Thursday, May 31, 2012

Am I Becoming (gulp) Conservative?

I used to be 'that' girl with 'those friends'. 


You know, the young lady you would see in the super high heels with the super v neck top exposing almost everything with the super illegal short skirt that you can't bend down in or sit down in or breathe in. Trampi-I mean, traipsing around all sex before the city doing everything short of illegal and if it was, So. What. 


My friends were all artists and automatically cool. We partied in old churches converted into night clubs. Partied in lofts that were taken over by other artists with questionable electrical and sometimey water. Sexuality? Free to be you and me and possibly he. Fueled by liquor cigarettes and drugs we would laugh at our parents, the old folks, 'cause they missed the train on being young and fun forever and ever aaaaamen. 


Now I can't figure out if I am old or just jealous. 


I still consider myself kinda...hip. *cringe* I dress current enough to accommodate certain things (yeah, the old 'do I look fat in this?'). I still have the cool artist musician writer design photog friends except we all have super high rent or mortgages to consider. Gave up the drugs, still do part time cigs and the liquor continues to flow into my body - albeit on a very slow pre-determined schedule, And my party places? Well that old church is now a mall. And the party has moved to my couch. 

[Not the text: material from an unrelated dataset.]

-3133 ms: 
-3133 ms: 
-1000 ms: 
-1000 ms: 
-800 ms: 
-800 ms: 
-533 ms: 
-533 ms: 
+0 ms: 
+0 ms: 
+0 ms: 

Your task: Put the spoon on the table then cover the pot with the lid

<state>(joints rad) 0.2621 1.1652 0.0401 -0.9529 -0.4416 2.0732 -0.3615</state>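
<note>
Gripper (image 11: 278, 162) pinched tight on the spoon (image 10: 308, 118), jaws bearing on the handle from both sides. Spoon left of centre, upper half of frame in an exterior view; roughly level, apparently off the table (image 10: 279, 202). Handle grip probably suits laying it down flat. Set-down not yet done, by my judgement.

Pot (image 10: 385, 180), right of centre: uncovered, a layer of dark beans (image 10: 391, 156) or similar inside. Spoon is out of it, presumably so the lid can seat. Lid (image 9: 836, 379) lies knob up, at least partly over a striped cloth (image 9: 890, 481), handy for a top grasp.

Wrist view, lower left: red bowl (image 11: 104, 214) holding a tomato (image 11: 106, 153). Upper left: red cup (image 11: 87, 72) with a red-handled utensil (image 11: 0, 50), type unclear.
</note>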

Even my politics seem to have taken a small turn right of 'let everyone be what they wanna be': So...you have many kids with many non-participating fathers. Suing because you spilled the hot coffee you ordered on yourself. Don't like the direction the country is taking but don't vote.  Watching your pant size increase but won't get off of the couch or really change your diet. I am not heartless but it isn't bleeding too much for anyone anymore. 

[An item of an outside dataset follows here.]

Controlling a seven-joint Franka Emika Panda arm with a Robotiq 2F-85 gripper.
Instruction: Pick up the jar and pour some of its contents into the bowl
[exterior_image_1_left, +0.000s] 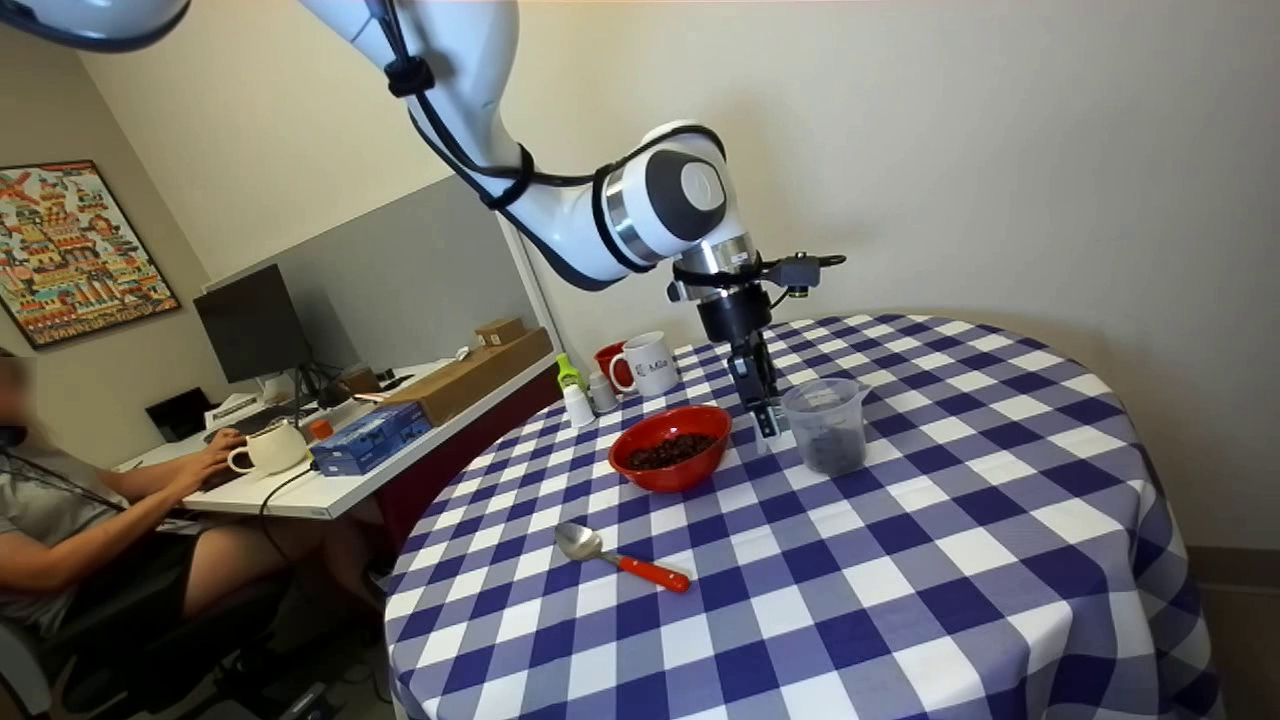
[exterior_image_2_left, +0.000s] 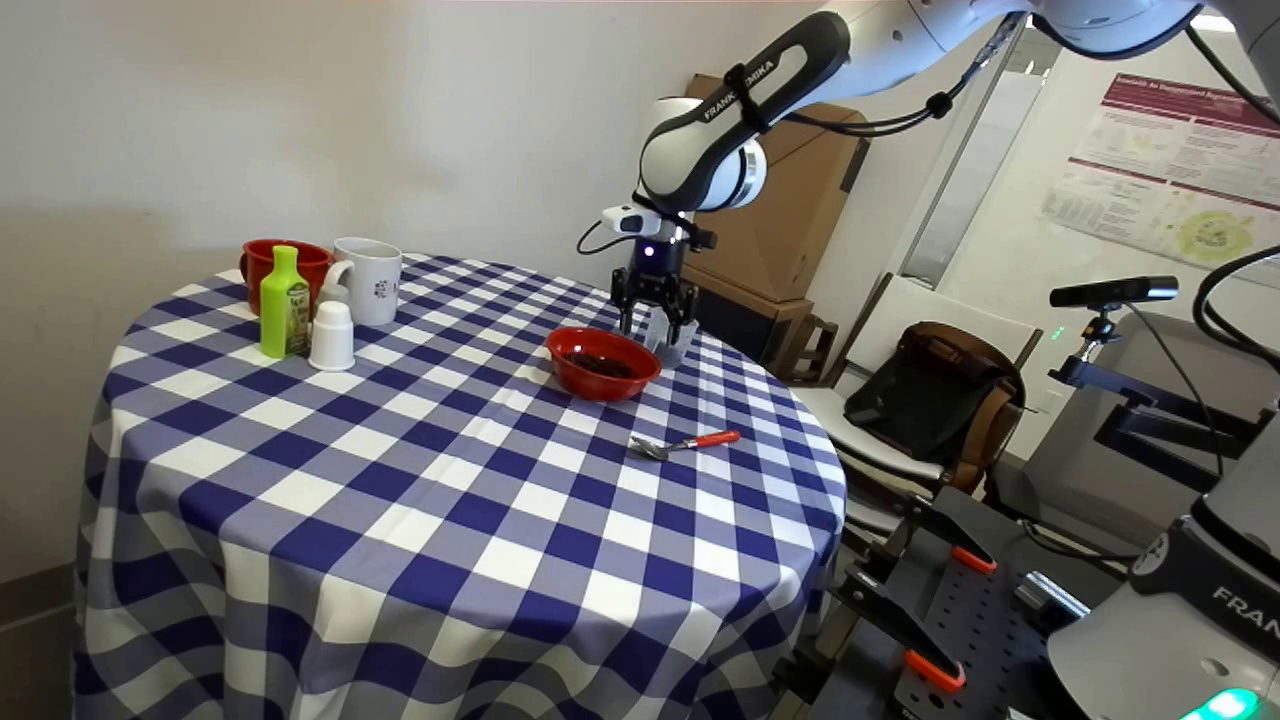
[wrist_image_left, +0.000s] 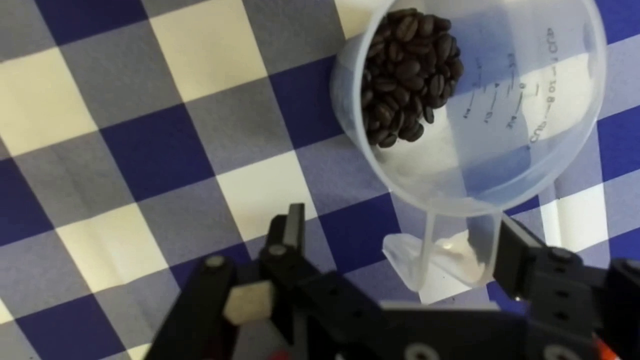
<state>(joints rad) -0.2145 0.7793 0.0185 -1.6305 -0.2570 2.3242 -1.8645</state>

When packing my purse I make sure to carry a pashima an umbrella mints tissues lotion extra pair of shoes ibuprofen lip balm SPF face lotion ...Maybe it's just me and this is what people (women) carry all the time. No one could ever count on me having any of this stuff. Took my chances with weather, with heels, with the possibility of a mess. Now I pack for the Apocalypse. 


Ordering in restaurants is depressing. I consider my red meat intake my sugar intake my diary my carbs and settle for the freshly washed green leaf salad instead of the bacon garlic crouton encrusted buttermilk dressing salad. Settle for the steamed not the fried exotic. Settle for pseudo milk instead of the fourteen liqueur infused cocktail. 


During my 'me time' days, I make sure to tell the manicurist to paint them Ballet Slipper throw up muted pinkish grey instead of the Aiee Ya Ya vivid lime green that catches my eye. What would my clients think? A responsible adult makes responsible choices. 


Right? 

As with everything, as long as you can identify the problem, you can solve it. The problem: I was becoming an old judgmental asshole before my time. I could foresee it happening while kissing the sidewalk at the age of nine hundred (mumbling toothless at the feet of the young whippersnappers) but not now . The solution: just stop it. And it's not easy. You toe the line between being seen as the adult who can't let go of the past to the adult who can't let go and enjoy the future. 


So everyday I have to make a concentrated effort to play with my food. To remember to live and let live. Paint them nails in teenage shades. Carry a smaller purse (impossible). To listen for those thoughts those words of pure naked cranky adultness before they come out of my mouth. Stop paying attention to right sided people. Go back to the ways of the glass is half full. 

And maybe, just maybe, I can truly be cool again. 


xo,
Fabulously Fourty(ish)
















1 comment:

  1. Girl, you are way cool to me!!!! P.S. that is what is in my purse too. HA!